Problem to solve -> As the answer, set down the lines below from the one containing "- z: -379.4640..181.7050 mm" through the one containing "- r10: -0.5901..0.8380", exactly and inclusively, and no others.

[Dataset excerpts]

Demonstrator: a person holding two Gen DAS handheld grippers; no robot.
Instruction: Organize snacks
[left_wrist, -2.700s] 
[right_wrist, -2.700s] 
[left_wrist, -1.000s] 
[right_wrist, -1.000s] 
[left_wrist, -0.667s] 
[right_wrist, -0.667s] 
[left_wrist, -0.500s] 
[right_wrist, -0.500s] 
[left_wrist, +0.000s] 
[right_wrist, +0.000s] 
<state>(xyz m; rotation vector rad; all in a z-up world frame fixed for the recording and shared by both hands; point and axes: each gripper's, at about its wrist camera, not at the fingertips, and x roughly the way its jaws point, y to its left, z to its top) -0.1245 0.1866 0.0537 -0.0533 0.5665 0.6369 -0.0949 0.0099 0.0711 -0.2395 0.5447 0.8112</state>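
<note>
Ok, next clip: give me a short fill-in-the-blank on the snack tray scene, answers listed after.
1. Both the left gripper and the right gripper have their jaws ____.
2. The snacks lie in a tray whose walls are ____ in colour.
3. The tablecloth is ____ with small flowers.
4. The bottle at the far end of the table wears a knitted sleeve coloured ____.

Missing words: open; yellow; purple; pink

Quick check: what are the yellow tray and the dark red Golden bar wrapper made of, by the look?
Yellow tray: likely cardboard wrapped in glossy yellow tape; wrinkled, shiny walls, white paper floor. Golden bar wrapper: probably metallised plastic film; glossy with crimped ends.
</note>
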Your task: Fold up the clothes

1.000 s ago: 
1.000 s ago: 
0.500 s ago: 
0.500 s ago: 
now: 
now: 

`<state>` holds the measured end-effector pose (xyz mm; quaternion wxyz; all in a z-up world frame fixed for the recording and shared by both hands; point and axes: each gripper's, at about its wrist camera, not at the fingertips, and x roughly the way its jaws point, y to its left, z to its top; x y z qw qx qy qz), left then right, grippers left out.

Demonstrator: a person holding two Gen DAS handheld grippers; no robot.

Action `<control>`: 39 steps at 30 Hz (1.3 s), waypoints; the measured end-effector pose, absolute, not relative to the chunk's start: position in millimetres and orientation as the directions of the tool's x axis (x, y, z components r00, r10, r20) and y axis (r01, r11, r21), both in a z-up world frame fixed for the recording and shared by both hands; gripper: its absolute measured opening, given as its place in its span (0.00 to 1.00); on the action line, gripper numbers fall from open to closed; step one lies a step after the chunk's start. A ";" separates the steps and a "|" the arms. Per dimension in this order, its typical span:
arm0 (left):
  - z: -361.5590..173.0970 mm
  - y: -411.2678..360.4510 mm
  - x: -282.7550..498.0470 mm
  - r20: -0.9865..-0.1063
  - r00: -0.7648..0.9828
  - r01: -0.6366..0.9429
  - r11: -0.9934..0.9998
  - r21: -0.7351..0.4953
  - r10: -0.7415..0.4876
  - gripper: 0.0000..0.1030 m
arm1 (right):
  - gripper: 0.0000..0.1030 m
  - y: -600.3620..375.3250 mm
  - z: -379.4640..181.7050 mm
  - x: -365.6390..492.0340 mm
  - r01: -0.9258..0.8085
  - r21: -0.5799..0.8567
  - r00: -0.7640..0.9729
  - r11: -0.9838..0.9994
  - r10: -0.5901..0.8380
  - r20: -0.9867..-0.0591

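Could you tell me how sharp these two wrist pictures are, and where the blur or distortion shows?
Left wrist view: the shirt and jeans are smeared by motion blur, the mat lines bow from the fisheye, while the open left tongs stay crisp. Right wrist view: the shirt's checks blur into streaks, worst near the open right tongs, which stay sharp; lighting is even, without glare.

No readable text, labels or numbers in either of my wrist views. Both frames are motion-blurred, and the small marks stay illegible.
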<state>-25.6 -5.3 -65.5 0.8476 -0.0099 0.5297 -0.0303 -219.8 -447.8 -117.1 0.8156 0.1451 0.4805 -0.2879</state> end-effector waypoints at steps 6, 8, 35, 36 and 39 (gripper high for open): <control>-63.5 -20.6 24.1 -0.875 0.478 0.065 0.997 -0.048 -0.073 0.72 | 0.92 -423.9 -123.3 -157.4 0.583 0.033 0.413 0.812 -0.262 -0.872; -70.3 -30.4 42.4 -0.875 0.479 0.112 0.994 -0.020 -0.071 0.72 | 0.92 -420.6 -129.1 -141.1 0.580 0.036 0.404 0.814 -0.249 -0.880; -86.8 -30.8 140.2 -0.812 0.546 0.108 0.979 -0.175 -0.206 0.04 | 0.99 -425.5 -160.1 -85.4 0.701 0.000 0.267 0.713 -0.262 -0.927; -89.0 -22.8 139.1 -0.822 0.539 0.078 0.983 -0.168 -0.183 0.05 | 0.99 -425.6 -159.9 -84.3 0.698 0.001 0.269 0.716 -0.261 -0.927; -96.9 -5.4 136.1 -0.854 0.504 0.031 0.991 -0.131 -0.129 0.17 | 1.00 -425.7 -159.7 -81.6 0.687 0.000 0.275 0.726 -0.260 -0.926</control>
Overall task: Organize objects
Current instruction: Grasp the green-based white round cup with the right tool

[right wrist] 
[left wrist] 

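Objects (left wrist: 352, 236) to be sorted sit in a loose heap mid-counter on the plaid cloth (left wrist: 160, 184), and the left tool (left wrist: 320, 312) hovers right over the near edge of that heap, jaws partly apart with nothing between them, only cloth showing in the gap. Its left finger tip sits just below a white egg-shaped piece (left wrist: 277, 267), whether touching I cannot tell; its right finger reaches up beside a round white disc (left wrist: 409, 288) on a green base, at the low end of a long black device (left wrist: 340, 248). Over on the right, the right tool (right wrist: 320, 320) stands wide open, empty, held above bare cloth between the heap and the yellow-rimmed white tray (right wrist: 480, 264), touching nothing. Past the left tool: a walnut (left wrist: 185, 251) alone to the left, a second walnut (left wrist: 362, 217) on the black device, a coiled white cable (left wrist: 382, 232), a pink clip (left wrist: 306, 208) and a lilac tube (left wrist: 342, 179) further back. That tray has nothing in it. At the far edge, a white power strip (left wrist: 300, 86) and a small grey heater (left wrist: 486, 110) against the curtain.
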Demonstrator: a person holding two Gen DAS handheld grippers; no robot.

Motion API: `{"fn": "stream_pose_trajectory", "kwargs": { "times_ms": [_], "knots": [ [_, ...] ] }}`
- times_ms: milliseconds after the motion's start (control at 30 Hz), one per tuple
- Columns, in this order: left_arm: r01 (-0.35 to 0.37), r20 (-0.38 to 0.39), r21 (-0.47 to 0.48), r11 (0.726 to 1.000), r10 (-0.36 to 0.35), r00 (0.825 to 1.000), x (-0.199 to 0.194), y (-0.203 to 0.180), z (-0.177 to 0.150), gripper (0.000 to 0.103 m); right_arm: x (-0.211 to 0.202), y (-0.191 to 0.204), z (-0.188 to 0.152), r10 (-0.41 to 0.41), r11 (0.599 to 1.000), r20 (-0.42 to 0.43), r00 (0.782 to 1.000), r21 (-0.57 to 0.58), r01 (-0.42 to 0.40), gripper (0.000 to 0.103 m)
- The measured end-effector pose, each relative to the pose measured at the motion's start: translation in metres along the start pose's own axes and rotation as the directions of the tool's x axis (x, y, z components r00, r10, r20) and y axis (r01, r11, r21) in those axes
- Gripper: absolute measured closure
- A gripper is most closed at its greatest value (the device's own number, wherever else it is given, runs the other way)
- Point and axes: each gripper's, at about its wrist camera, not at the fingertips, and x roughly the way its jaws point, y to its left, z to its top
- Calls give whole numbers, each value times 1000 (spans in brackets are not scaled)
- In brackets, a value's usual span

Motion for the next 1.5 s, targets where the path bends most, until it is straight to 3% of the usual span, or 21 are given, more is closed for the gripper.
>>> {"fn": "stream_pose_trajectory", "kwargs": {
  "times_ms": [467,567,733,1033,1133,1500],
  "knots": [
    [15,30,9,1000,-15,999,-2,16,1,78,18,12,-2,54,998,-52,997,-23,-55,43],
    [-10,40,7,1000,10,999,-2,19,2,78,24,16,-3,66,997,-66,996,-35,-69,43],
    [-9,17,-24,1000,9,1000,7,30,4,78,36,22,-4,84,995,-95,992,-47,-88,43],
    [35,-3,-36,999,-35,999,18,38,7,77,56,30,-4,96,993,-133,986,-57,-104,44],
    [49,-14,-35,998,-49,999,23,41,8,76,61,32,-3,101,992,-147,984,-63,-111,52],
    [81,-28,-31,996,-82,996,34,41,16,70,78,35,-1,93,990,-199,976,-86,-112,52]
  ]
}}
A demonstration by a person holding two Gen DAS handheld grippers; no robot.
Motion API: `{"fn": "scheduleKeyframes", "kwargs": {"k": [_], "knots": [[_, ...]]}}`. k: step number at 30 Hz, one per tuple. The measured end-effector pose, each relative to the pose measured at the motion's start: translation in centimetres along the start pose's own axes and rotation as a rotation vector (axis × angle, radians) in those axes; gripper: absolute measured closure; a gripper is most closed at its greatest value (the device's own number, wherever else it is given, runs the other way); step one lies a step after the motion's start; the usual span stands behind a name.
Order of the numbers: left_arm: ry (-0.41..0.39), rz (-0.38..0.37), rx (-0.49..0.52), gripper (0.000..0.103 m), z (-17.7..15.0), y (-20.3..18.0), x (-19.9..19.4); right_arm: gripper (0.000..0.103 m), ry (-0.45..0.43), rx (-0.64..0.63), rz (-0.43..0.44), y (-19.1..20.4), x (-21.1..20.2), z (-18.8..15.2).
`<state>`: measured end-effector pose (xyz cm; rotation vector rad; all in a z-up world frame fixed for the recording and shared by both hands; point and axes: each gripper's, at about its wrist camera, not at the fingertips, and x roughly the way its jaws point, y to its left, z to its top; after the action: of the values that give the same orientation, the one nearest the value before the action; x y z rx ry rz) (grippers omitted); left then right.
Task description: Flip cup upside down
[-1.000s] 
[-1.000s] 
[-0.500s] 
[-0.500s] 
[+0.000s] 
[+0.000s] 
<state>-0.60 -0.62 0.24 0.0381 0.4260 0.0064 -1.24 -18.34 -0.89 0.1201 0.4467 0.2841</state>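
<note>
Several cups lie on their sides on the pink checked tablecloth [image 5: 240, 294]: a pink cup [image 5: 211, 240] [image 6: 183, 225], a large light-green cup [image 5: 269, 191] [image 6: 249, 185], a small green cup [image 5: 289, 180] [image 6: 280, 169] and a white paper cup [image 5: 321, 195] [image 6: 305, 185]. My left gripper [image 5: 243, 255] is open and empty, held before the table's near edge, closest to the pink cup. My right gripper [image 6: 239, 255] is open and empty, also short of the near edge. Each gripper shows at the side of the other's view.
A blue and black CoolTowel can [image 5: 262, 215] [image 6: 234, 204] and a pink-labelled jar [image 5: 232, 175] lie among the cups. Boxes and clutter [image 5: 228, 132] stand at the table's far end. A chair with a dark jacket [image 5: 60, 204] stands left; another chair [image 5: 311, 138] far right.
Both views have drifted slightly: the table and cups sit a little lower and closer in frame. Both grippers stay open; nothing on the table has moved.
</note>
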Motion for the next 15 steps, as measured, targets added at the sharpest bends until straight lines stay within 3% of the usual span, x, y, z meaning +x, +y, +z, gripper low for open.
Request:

Exercise response ->
  - z: -379.4640..181.7050 mm
  - x: -365.6390..492.0340 mm
  - r01: -0.9258..0.8085
  - r21: -0.5799..0.8567
  - r00: -0.7640..0.9729
  - r11: -0.9838..0.9994
  - r10: -0.5901..0.8380

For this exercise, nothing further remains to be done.